Efficient and Reliable Wide-Area Protection and Control Schemes for Electric Power Systems Based on Time Synchronized Phasor Measurements
Thesis (Ph.D., Electrical and Computer Engineering) -- University of Idaho, 2015 | Voltage and current time-synchronized measurements, better known as synchrophasors, use an absolute time reference and can provide information of the state of the power system in real time. So far, typical synchrophasor applications have been limited to visualization and post-mortem analysis. This dissertation proposes four efficient and reliable synchrophasor-based protection and control applications for detecting ground faults in power lines and preventing power system disruptions. The work begins by recommending the quadrature demodulation method for estimating synchrophasors suitable for detecting power oscillations.
The first proposed application is a system integrity protection scheme (SIPS) for automatic generation shedding based on estimation of the voltage angle difference between two areas of the power system. The proposed scheme combines phasor measurements, phasor data concentration, and control functionality in a single device to minimize components within a system and increase its reliability.
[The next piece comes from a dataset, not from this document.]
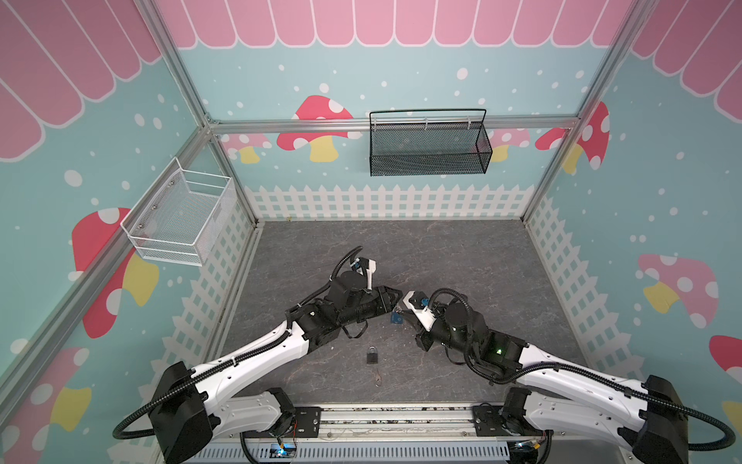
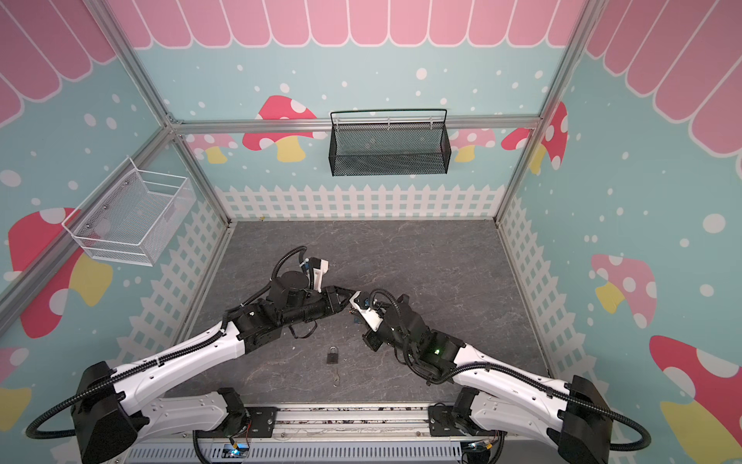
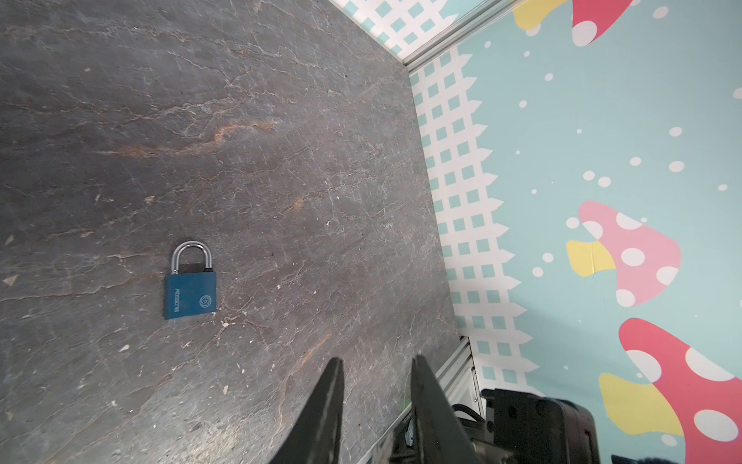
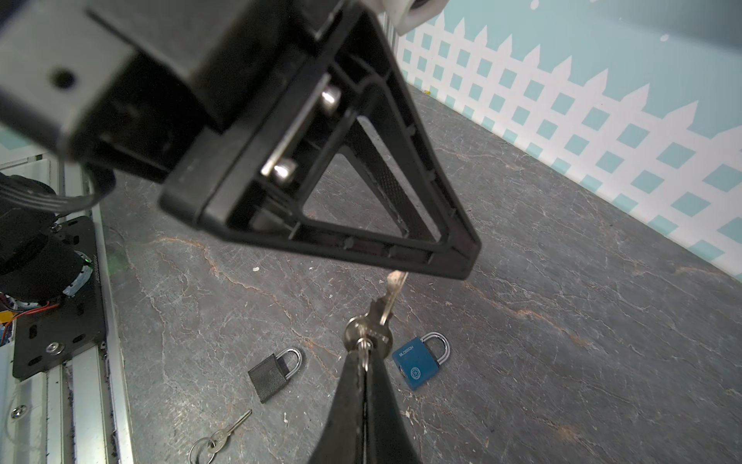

The second application is a synchrophasor-based line differential protection scheme that complements primary distance protection schemes, provides backup protection, and does not require voltage information. A negative-sequence current differential element, together with total current faulted phase identification, detects high-resistance faults without compromising phase selectivity. An additional important benefit of this proposed approach is that communication channel delay asymmetry does not affect differential element operation resulting from use of time-stamped measurements.
The third application proposes a power system dynamics monitor that includes out-of-step detection, power swing detection, and predictive out-of-step tripping algorithms. These synchrophasor-based algorithms allow the implementation of a SIPS that requires minimum network topology information and automatically adapts to changing operating conditions of the power system.
The fourth application proposes a SIPS that performs modal analysis in real time, identifies inter-area power oscillations within the frequency band of interest, and takes remedial action if the signal amplitude exceeds a predefined threshold and the damping ratio is less than a predefined threshold for a predefined time. The proposed SIPS has proven effective in a field application and has prevented power system collapse on multiple occasions when inter-area power oscillations occurred.
Throughout all four SIPSs this work proposes components have been kept to a minimum. This reduction in complexity makes these schemes more reliable.